[TASK] Please give the whole listing again word for word, and drop any pictures it holds.

[GIVEN MATERIAL]

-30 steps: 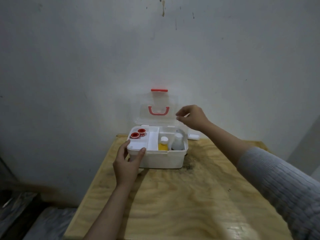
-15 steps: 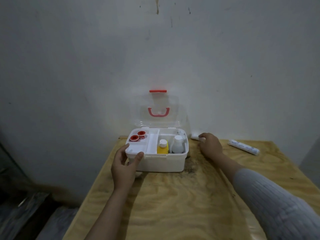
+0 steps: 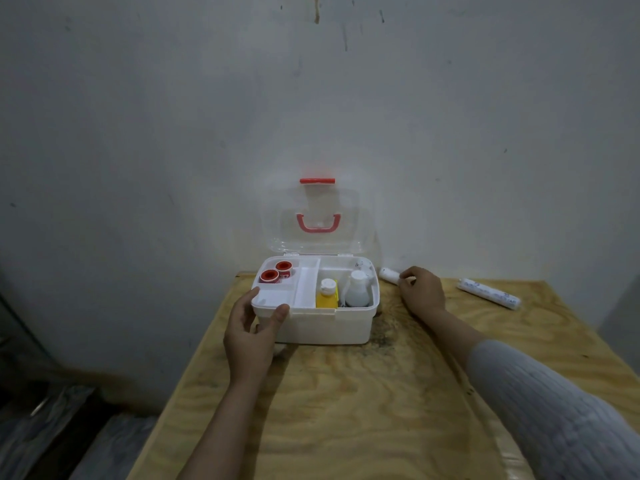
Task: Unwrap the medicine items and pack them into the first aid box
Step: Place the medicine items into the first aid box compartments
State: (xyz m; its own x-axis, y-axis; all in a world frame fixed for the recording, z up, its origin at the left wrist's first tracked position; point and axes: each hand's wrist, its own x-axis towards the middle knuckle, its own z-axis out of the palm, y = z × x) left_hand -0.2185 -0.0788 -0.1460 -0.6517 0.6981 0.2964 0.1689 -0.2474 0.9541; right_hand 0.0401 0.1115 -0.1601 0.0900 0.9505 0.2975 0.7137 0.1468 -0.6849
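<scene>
**A:** First aid box (image 3: 325,323) sits at the far side of the wooden surface (image 3: 363,410), its clear lid (image 3: 318,220) standing open against the wall (image 3: 311,98). Any open room?

**B:** Plenty toward the near edge, where bare wood lies in front of the box. The surface's left edge runs just beside the box; the right side is wider.

**A:** And the hands?

**B:** The left hand (image 3: 251,336) clasps the box's front left corner, thumb on the rim, fingers spread around the wall. The right hand (image 3: 422,292) rests on a white wrapped roll (image 3: 389,273) just right of the box, fingers curled over it; whether it is truly gripped, I cannot tell.

**A:** Anything else?

**B:** A second wrapped roll (image 3: 488,293) lies farther right. Inside: two red tape rolls (image 3: 277,271), a yellow bottle (image 3: 326,294), a white bottle (image 3: 357,289).
</scene>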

[SOLUTION TO THE EXERCISE]
-30 steps: 
-15 steps: 
+0 steps: 
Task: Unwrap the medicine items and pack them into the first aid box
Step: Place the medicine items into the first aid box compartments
State: (xyz m; its own x-axis, y-axis; all in a world frame fixed for the recording, z up, its origin at the left wrist's first tracked position; point and axes: each hand's wrist, its own x-axis towards the middle knuckle, its own z-axis out of the palm, y = z × x) left_hand -0.2185 -0.0788 -0.1460 -0.6517 0.6981 0.2964 0.1689 -0.2474 0.9541; right_hand 0.0401 0.1115 -0.1601 0.0900 0.9505 0.2975 0.7137 0.1468 -0.6849
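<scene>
**A:** First aid box (image 3: 325,323) sits at the far side of the wooden surface (image 3: 363,410), its clear lid (image 3: 318,220) standing open against the wall (image 3: 311,98). Any open room?

**B:** Plenty toward the near edge, where bare wood lies in front of the box. The surface's left edge runs just beside the box; the right side is wider.

**A:** And the hands?

**B:** The left hand (image 3: 251,336) clasps the box's front left corner, thumb on the rim, fingers spread around the wall. The right hand (image 3: 422,292) rests on a white wrapped roll (image 3: 389,273) just right of the box, fingers curled over it; whether it is truly gripped, I cannot tell.

**A:** Anything else?

**B:** A second wrapped roll (image 3: 488,293) lies farther right. Inside: two red tape rolls (image 3: 277,271), a yellow bottle (image 3: 326,294), a white bottle (image 3: 357,289).
</scene>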

This exercise requires no further answer.